Greenwich was enclosed by Duke Humphrey of Gloucester, who also built what became the Royal Palace of Placentia. Henry VIII was born here. So was his daughter, Elizabeth I. The design and the design history are also of great interest. Greenwich Park began as a late-medieval Hunting Park with an Early Renaissance garden. It was then influenced by the Baroque Style in the seventeenth century by the Serpentine style in the eighteenth century and by the Gardenesque Style in the nineteenth century. The green laser beam is a Post-Abstract twenty-first century addition – and a great idea.
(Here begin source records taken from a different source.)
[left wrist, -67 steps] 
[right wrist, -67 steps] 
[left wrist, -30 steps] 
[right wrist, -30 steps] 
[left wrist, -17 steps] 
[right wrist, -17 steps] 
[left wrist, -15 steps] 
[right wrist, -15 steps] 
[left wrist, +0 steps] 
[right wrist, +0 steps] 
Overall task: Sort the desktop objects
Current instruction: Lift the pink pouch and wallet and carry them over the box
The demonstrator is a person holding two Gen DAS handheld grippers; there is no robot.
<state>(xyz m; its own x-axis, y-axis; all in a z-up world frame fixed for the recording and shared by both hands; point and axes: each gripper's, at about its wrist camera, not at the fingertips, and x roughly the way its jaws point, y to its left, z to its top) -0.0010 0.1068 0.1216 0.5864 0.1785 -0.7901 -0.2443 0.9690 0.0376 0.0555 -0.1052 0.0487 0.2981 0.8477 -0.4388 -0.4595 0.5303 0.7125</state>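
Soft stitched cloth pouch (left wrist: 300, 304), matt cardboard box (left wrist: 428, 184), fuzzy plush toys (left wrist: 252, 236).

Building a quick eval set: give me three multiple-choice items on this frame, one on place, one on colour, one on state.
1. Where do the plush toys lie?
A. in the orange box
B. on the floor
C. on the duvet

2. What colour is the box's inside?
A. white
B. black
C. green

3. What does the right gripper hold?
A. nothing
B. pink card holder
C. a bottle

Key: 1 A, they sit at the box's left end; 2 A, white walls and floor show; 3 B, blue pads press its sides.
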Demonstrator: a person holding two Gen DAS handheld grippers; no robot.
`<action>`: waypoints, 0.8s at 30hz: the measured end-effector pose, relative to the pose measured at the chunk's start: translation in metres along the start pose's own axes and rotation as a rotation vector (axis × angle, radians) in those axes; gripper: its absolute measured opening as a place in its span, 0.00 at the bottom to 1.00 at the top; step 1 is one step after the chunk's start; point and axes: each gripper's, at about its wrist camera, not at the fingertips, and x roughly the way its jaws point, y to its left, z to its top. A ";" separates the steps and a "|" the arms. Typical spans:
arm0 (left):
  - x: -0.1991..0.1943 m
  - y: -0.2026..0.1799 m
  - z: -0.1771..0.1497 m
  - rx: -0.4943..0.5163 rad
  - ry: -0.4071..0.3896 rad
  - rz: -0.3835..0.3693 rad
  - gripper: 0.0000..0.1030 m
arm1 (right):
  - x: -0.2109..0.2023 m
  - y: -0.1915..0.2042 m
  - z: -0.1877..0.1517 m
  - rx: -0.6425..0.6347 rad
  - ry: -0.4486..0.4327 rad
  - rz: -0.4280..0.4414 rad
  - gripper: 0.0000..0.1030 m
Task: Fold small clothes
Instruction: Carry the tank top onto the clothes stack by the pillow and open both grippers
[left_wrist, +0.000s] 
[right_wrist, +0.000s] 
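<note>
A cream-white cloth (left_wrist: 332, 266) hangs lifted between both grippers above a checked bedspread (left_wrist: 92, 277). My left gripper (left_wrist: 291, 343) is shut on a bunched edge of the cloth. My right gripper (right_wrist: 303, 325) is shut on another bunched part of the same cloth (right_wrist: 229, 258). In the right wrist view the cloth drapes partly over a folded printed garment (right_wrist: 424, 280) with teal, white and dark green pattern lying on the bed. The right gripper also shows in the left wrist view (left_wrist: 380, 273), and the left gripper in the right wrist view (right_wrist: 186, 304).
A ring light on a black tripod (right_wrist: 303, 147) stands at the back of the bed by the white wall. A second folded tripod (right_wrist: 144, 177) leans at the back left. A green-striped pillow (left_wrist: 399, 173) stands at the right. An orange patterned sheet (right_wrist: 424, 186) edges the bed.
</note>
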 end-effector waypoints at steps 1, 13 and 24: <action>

The designers who influenced the park include Inigo Jones, André Le Nôtre, John Evelyn Christopher Wren, Lancelot Brown and John Claudius Loudon.

One thought on “Is Greenwich Park London’s most interesting Royal Park?

  1. Christine

    I am not sure that Greenwich would get my vote as the most interesting Royal Park. Although, its riverside location would have to make it one of my favorites.

    My vote would go to a secret garden or walled garden – perhaps part of a larger royal garden. [ http://landscapenotes.com/2013/03/22/st-johns-lodge-the-secret-garden/ ] This post is on the secret garden at St John’s Lodge. Although I am not personally familiar with this garden – nor the one at Kilver Court – it is the type of garden I am thinking of? [ http://www.kilvercourt.com/secret-gardens ] Charlton Manor used to have an abandoned secret garden with old roses…I am sure that its use by the Primary School has quite the same romantic associations.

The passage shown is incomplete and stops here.